The CDC also found that about 86 percent of hospitalizations this season were associated with influenza A infections, about 13 percent with influenza B infections and less than 1 percent with co-infections. Of those patients hospitalized with an A strain infection, nearly 86 percent were caused by the H3N2 strain.
Pneumonia and flu-related deaths rose sharply in the first weeks of 2018, accounting for 10 percent of all deaths during the week ending Jan. 20. The CDC said it anticipates that these deaths will continue to increase for several weeks and might exceed the peaks of recent severe seasons.
And nearly half -- 46 percent -- of the 63 children who have died as of Feb. 3 due to flu-related causes were otherwise healthy, the CDC said.
The CDC tested the currently approved antiviral medications oseltamivir (brand name Tamiflu), peramivir (Rapivab) and zanamivir (Relenza Diskhaler) against the currently circulating flu strains. Four of 376 H1N1 strains tested against oseltamivir and peramivir were resistant to both drugs. Yet all of the 265 H1N1 strains tested were killed by zanamivir. All three antiviral medications worked against H3N2 strains and various strains of B viruses.
Adams said everyone needs to "remember the three Cs":
Clean your hands frequently. Cover your cough and sneeze. Contain your germs.

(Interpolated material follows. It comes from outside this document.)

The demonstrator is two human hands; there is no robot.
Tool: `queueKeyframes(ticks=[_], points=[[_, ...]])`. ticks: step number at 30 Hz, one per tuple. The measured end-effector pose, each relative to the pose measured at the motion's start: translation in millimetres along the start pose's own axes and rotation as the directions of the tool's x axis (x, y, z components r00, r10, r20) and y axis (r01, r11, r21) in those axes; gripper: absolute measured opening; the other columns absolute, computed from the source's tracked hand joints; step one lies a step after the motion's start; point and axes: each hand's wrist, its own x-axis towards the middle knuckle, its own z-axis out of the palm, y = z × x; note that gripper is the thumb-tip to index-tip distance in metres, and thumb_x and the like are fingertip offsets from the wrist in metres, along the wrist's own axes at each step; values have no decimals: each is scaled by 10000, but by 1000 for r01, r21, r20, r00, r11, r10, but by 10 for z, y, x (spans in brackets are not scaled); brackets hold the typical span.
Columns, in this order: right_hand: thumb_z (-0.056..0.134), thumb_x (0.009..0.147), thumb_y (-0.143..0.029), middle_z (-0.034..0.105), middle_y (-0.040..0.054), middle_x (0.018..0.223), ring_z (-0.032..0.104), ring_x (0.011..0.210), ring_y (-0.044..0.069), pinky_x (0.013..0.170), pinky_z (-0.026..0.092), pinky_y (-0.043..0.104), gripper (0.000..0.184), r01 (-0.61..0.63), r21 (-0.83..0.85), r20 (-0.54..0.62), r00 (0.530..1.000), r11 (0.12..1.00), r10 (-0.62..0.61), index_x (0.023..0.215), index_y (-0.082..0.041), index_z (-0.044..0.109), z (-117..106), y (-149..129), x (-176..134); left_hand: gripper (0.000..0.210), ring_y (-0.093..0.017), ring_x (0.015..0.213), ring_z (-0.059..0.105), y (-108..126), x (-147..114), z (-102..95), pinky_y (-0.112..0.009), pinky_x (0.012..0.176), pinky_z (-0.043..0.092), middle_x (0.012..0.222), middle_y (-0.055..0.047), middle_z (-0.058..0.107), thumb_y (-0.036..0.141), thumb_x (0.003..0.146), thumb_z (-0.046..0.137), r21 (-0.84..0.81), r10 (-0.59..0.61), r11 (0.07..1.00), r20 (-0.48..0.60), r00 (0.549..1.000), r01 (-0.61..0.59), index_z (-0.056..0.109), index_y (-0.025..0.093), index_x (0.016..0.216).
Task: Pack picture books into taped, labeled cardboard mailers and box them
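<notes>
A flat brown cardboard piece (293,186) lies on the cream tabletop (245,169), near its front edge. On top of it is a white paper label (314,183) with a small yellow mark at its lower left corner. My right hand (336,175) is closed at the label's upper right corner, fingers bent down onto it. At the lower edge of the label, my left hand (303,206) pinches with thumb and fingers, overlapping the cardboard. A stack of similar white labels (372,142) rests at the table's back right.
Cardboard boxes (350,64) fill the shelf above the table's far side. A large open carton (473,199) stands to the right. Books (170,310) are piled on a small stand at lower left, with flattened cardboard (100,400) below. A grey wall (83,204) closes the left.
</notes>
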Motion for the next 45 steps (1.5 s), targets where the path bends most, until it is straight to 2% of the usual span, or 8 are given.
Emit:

"If you feel sick, please stay at home and rest," he said, adding that anyone who becomes sick should contact their health care provider and, if prescribed antiviral medication, begin it as soon as possible.
"Getting vaccinated does not mean you won't get sick, but it can lessen your illness," Adams said.
Azar agreed: "Go get a flu shot. Do it for yourself, your family and your community."
Schuchat said, "We could be looking at several more weeks of intense activity. It's been a scary flu season."